§ **REQUIRED ACTION**
Each line of the listing below that includes "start" must be copied.

§ **COLLECTED MATERIAL**
★ ★ ★ ★
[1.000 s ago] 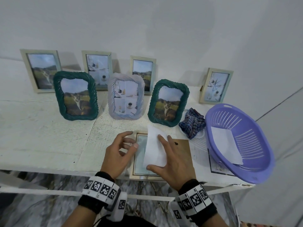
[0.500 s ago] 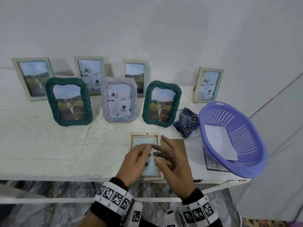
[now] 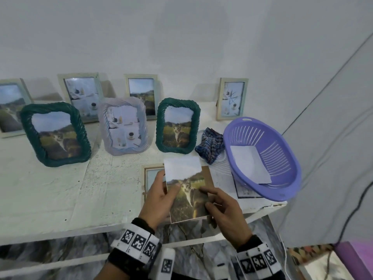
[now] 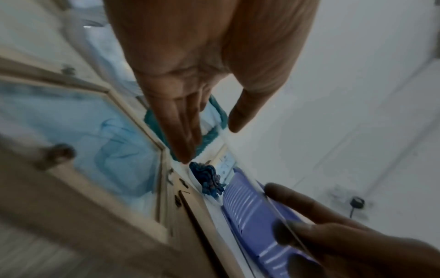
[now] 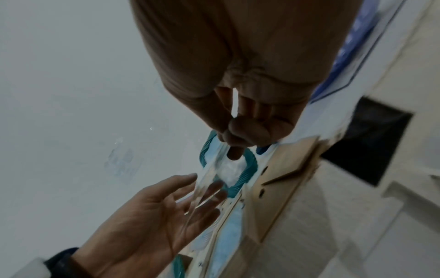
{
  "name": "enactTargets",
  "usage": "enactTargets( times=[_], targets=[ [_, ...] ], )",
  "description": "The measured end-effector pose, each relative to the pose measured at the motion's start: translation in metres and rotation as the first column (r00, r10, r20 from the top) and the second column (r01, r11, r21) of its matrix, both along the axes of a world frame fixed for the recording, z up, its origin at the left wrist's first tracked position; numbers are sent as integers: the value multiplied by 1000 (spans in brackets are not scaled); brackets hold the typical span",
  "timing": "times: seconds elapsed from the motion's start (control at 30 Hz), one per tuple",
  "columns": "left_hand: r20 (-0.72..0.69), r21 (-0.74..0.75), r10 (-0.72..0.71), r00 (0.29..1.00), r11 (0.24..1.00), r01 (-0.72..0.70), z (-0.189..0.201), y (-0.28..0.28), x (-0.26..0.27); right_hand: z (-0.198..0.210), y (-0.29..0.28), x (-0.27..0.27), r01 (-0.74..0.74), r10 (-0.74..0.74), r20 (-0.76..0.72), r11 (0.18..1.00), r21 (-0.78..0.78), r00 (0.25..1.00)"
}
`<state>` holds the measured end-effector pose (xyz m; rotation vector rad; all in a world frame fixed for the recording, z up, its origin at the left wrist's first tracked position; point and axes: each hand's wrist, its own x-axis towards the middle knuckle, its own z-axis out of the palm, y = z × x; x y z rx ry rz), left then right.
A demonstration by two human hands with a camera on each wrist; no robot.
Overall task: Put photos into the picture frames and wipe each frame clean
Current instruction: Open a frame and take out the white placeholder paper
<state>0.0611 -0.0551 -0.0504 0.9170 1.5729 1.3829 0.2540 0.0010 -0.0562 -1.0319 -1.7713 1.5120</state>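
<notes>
Pinched in both the left hand (image 3: 159, 201) and right hand (image 3: 226, 215), the cat photo (image 3: 186, 190) is to be lowered face-down into the open frame (image 3: 150, 174) lying on the bench (image 3: 60, 188).

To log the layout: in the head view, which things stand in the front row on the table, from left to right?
Green frame → lilac frame → second green frame → blue cloth → purple basket.
</notes>
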Motion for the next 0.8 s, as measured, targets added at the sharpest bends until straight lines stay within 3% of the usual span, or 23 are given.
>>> enactTargets(
  times=[0.1, 0.17, 0.23, 0.33, 0.4, 0.47, 0.53, 0.6, 0.63, 0.73, 0.8],
  targets=[
    [-235, -37, -60, 970, 998, 52, 3, 14, 7, -1, -4, 29, 91, -93, -20, 994, -66, 995],
    [-447, -10, -112, 887, 993, 120, 5, 29, 13, -5, -9, 49, 159, -164, -38, 982, -100, 986],
    [-610, 13, -181, 772, 971, 238, 8, 47, 23, -11, -14, 67, 220, -225, -30, 968, -123, 974],
    [-740, -9, -283, 611, 912, 411, 16, 77, 47, -21, -24, 93, 310, -306, 49, 941, -134, 951],
    [-818, -95, -352, 454, 863, 497, 20, 96, 63, -27, -30, 107, 352, -342, 92, 925, -144, 935],
    [-874, -214, -400, 275, 826, 522, 24, 112, 75, -30, -34, 119, 390, -374, 126, 909, -147, 919],
    [-907, -259, -388, 163, 820, 511, 26, 124, 79, -33, -38, 130, 437, -414, 164, 889, -138, 895],
    [-927, -218, -343, 150, 819, 531, 28, 134, 79, -31, -40, 139, 485, -462, 181, 868, -108, 868],
    [-928, -186, -329, 175, 816, 547, 30, 138, 78, -29, -40, 143, 504, -483, 183, 858, -97, 857],
    [-893, -79, -314, 323, 815, 574, 41, 148, 72, -23, -28, 150, 555, -538, 214, 831, -23, 815],
    [-872, -49, -315, 374, 817, 574, 47, 155, 68, -21, -11, 152, 552, -549, 250, 831, 67, 797]
  ],
)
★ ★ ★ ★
§ **TASK SOLUTION**
  "description": "The measured end-effector pose, each relative to the pose measured at the motion's start: translation in metres and rotation as the first column (r00, r10, r20 from the top) and the second column (r01, r11, r21) of its matrix, both along the axes of a world frame fixed for the recording, z up, its origin at the left wrist's first tracked position; numbers are sent as integers: the value multiplied by 1000 (spans in brackets are not scaled); brackets hold the typical span",
  "timing": "times: seconds elapsed from the motion's start (control at 30 Hz), one per tuple",

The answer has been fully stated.